L’entreprise technologique liégeoise est la seule action sélectionnée par la Banque Nagelmackers à atteindre le Top 10. Son analyste en chef Rik Dhoest rappelle que sa stratégie se concentre sur les small caps, à savoir les entreprises dont la capitalisation boursière est relativement limitée. "EVS vient de traverser une période difficile, mais l’avenir s’annonce plus brillant. Un point positif: le groupe n’a cédé aucune part de marché, ajoute Rik Dhoest. Les pôles de croissance dans le segment de la retransmission d’images sont précisément les technologiques, dans lesquelles EVS a beaucoup investi. L’entreprise compte actuellement sur la reprise de l’économie pour vendre ses nouveaux produits."

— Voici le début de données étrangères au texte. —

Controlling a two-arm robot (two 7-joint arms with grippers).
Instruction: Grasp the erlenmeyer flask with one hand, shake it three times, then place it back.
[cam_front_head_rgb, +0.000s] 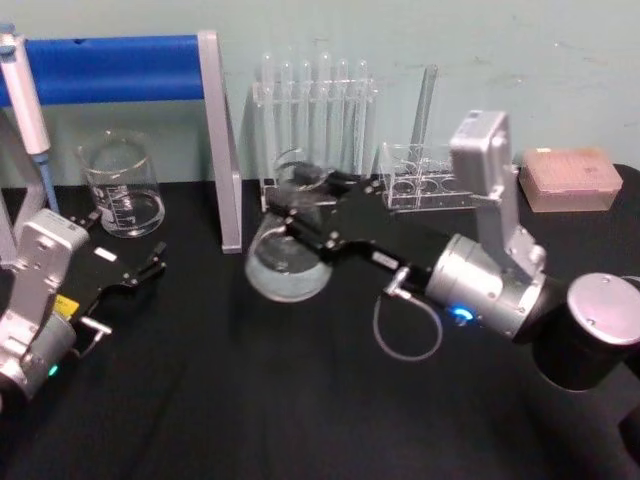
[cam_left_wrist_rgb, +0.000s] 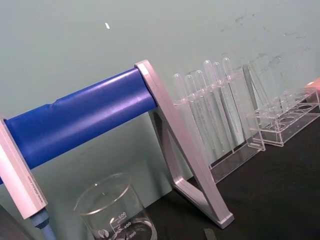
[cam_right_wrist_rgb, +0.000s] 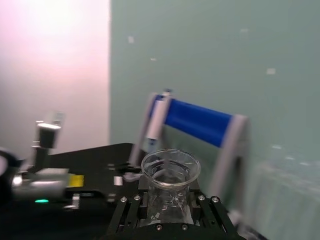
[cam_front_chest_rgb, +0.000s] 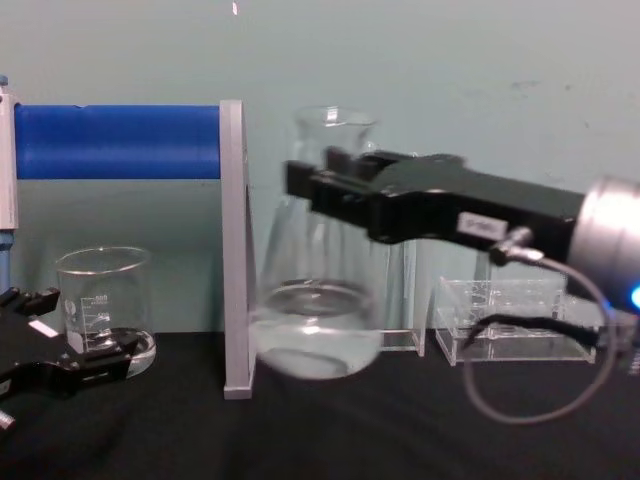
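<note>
Standing before the bench, I see the right gripper (cam_front_chest_rgb: 322, 190) reaching in from the robot's right, clenched on the neck of the erlenmeyer flask (cam_front_chest_rgb: 315, 320), with its black fingers on either side of the glass just under the flared lip. The flask's long axis runs close to vertical, with the mouth pointing up and the wide base down. Clear liquid lies across the lower part of the cone. From the chest view the base seems to hang a little above the black table (cam_front_chest_rgb: 330, 440), though I cannot be sure it is clear of it. In the head view the flask (cam_front_head_rgb: 283, 262) sits near the middle of the table, just to the right of the grey foot of the blue bar stand (cam_front_head_rgb: 110, 68) and in front of the test tube rack (cam_front_head_rgb: 315, 110). The right gripper (cam_front_head_rgb: 297, 195) crosses it from the side of the silver wrist. The right wrist view looks along the fingers at the flask's open mouth (cam_right_wrist_rgb: 170, 172). The left gripper (cam_front_head_rgb: 145, 268) lies low on the table at the robot's left, its fingers apart and holding nothing, near the beaker (cam_front_head_rgb: 122, 190) but apart from it.
</note>
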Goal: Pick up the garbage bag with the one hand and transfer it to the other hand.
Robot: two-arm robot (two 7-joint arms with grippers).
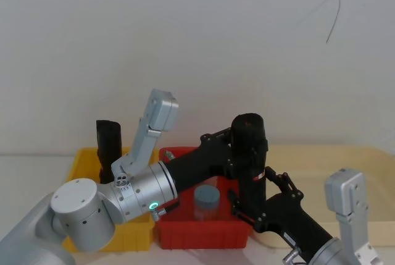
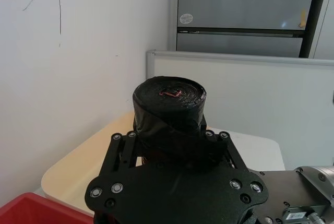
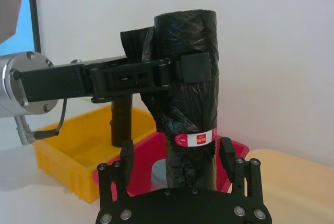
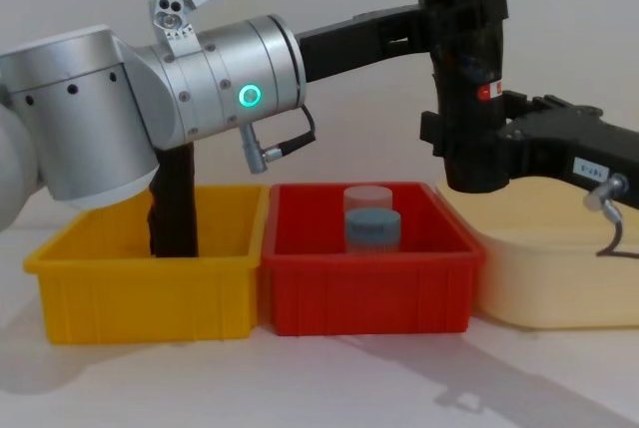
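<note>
While the left gripper pinches the garbage bag near its top, the thick black roll stands upright in the air, its lower end above the right end of the red bin and clear of the rim. The left fingers are pressed against the crinkled plastic from both sides. Behind them runs the fat silver arm with its glowing green ring light, which reaches across from the left in the chest view.

The right gripper comes in from the right at the lower part of the roll, below the red-and-white label. Its fingers are spread, one on each side of the roll. In the right wrist view one finger stands off the plastic with a gap, and the other lies just beside it. A small white sticker shows on the body of this gripper.

Three containers sit side by side on the pale surface. A yellow bin is on the left, the red bin is in the middle, and a beige tray is on the right. A thinner black slab stands in the yellow bin. Inside the red bin there is a grey-lidded jar, with a paler jar just behind it.
</note>
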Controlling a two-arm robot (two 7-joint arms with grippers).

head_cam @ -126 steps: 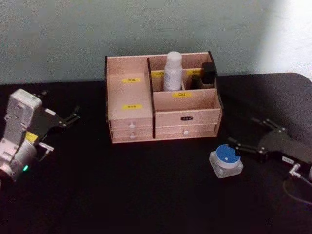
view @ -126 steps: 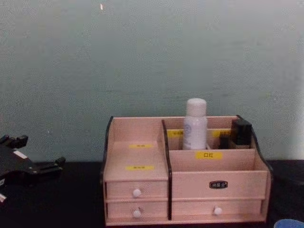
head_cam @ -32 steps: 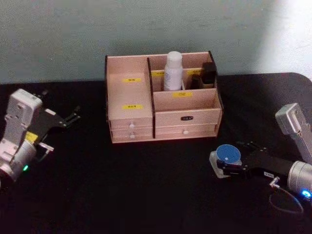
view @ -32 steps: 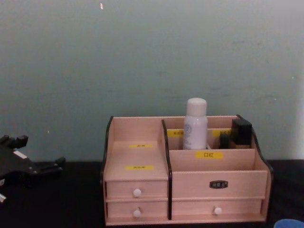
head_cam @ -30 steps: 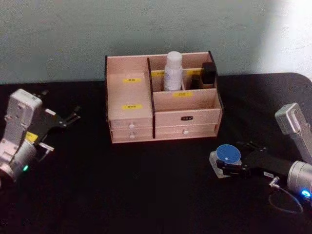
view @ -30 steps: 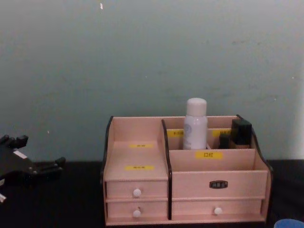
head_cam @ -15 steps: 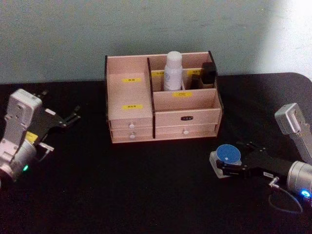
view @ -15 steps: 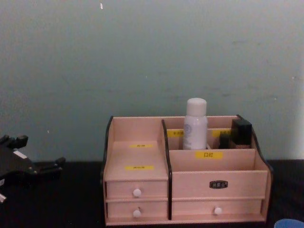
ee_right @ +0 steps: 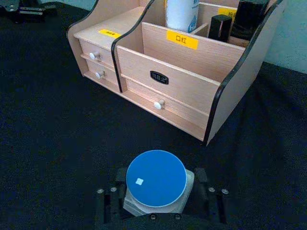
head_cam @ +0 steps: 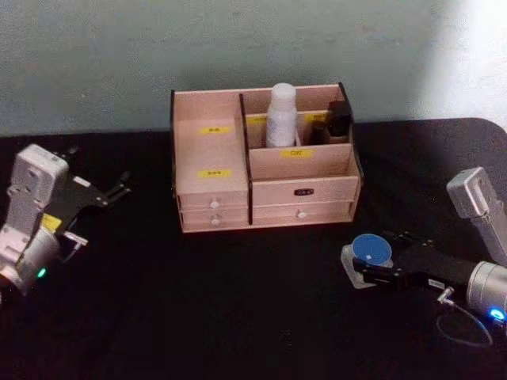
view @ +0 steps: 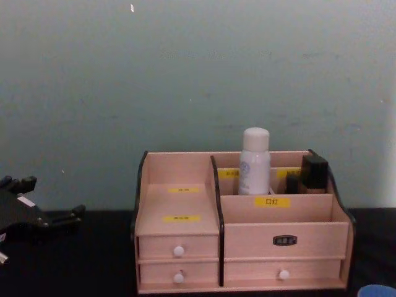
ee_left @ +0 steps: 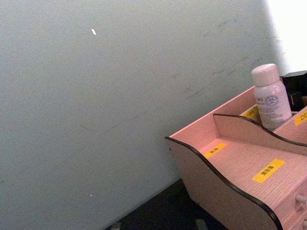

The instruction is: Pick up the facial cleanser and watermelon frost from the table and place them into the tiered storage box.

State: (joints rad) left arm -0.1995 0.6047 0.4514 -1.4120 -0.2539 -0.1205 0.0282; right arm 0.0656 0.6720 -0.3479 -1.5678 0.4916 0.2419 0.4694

10. KBC[[urn:issue:60114924]]

Le bancassureur est cité par deux équipes d’analystes et virtuellement une troisième fois, via le mono-holding KBC Ancora. Sandra Vandersmissen de BNP Paribas Fortis réaffirme qu’elle estime injustifié le niveau élevé de la décote dont souffre le holding. Les analystes applaudissent la reprise d’UBB et d’Interlease en Bulgarie. "Avec son nouveau marché phare, l’Irlande, ces acquisitions devraient permettre au groupe d’augmenter ses bénéfices et d’améliorer sa diversification", estime l’équipe de Sociéét Générale PB. Pour ING, le cours peut encore augmenter suite à la "baisse générale des risques dans le secteur bancaire."